まぁそんな悶着が昼もあったりなんかして、夕方…すっかり体調を回復させたらんは…
「ご主人さま、色々とありがとうございました…おかげでらんはここまで回復できました…あれ?ご主人さま?」
うつらうつら
ご主人さまは看病疲れからか、あぐらをかいたたまま船を漕いでいた。
「ご主人さま…そんなにお疲れになるまでらんのことを…」
チュゥゥ
らんは自然とご主人さまに口付けをしていた。すると…
パチッ
まるでキスをしているところを、狙いすましたかのようにご主人さまは目を覚ました。
「ん?」
眼前にはらんの顔、しかもキスを交わしている状態…ここでご主人さまは、
ギュッ
「!?」
らんが驚くのも無理は無い。ご主人さまは、らんの腰に腕を絡めたからだ。
「ご…ご主人さまっ!」
突然のことに顔を紅くするらん。
「ごめん、目の前にいたから…ついね…」
「いいんです、ただ…」
「ただ?」
「ただ…もう少しだけ…このままで…」
「うん…いいよ…それをらんが望むのならね」
ご主人さまは慈愛の心を込めてそう言った。互いの温もりを感じ合う為に、らんもご主人さまの背中に腕を廻して強く抱き締めあった。
「ご主人さま…大好きです…」
「僕も…だよ…」
二人とも顔を紅潮させてそう言った。自然とまた二人の顔は近づいて…
チュッ
再度のキス…それはまるでNとSが自然と引き合う磁石のように…。二人が離れたのは、他の守護天使に冷かされたときだった。
夕ご飯も食べ終わり眠る前の蒲団の中、
「ご主人さま、今日は本当にありがとうございました」
「どういたしまして、でも治ってよかったね、らん」
「はい、ご主人さまの看病のおかげです」
「そこまで言われると照れるなぁ」
「それでご主人さま、最後に一つだけらんのお願いを聞いてくれますか?」
「いいよ…何だい?」
「らんと同じ蒲団で…寝てもらえませんか?」
「…うん、いいよ。誕生日プレゼントもまだ渡してなかったし」
「じゃぁ、こちらにどうぞ」
「…でもらんの布団じゃちょっと狭いからさ、らんがこっちに来なよ」
「はい、じゃあそっちに行かせていただきます」
スッ
らんはご主人さまの蒲団に移った。
「ご主人さま…温かいです」
「らんも…温かいよ」
らんはご主人さまの蒲団の中で微睡み始めた。
「らん…らん?」
「は…はい、何でしょう?ご主人さま」
「え、何ってプレゼントだよ」
「あ、そうでしたね」
「じゃあ付けてあげる」
「はい…お願いします」
カチッ
ご主人さまはらんの首の後ろに手を入れて、ネックレスを付けてあげた。そのネックレスには紅い雫型の硝子が付いていた。
「ご主人さま…ありがとうございます…」
らんは蒲団の中でご主人さまのパジャマに涙を零した。ご主人さまに涙と紅い顔を見られるのがよっぽど恥ずかしかったのだろう。

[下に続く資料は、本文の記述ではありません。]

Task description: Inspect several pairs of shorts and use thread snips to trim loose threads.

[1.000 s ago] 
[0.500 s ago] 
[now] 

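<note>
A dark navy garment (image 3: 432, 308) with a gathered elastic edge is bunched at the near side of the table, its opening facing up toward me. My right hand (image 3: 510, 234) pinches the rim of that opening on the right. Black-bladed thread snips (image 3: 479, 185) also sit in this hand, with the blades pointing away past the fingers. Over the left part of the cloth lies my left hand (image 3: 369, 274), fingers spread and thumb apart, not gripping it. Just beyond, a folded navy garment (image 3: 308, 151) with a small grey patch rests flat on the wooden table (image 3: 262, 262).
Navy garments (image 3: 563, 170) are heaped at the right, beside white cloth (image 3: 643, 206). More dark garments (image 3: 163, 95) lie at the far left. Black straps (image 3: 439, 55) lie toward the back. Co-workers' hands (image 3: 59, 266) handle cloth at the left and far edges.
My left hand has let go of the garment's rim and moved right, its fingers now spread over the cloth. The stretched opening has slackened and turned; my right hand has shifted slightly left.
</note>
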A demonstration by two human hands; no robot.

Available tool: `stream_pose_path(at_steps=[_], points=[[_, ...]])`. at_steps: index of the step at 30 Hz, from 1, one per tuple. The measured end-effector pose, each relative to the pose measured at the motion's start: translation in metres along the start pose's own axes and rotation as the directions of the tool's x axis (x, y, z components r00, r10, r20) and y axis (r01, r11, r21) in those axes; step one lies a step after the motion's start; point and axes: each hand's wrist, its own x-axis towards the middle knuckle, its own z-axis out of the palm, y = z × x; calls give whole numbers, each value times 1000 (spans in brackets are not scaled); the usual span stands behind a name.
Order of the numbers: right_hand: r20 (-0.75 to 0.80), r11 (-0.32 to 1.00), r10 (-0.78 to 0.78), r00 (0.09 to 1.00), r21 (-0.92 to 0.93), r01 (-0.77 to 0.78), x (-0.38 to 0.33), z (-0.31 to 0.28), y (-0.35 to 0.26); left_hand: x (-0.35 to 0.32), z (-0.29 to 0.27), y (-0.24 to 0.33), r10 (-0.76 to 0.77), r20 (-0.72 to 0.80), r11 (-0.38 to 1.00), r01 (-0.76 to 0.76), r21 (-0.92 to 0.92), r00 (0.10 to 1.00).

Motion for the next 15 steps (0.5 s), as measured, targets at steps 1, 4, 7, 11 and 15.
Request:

「今日は何も出来ませんでしたけど、これはお礼の気持ちです」
チュッ
らんはご主人さまにキスをした。そしてご主人さまの温もりを感じながら眠りについたという…
〜〜〜〜〜〜〜〜〜〜〜〜〜〜〜〜〜〜〜〜〜〜〜〜〜〜〜〜〜〜〜〜〜〜〜〜〜〜〜〜
あとがき
今回のSSはPHS完全執筆の5本目です。
この作品の内容が微妙にHくなってるのにはちょっと訳があります。
正直に白状いたしますと、これとほぼ同時進行で別の小説も書いておりました(18禁)。
ただそれだけです。(かなり妄想が暴走気味になってます。)
まぁとりあえずこれで12人分の誕生日小説は終了いたしました。
ここまで読んでくれた皆さん、本当に御礼を申し上げます。ありがとうございました。
2年目は3月までに気が向いたら書こうかと思いますがその可能性は低いです。(今度は季節ものかな?)
ちなみに誕生日小説の最速記録はこの作品となりました。(44日前)
それでは皆さんまたの機会に〜。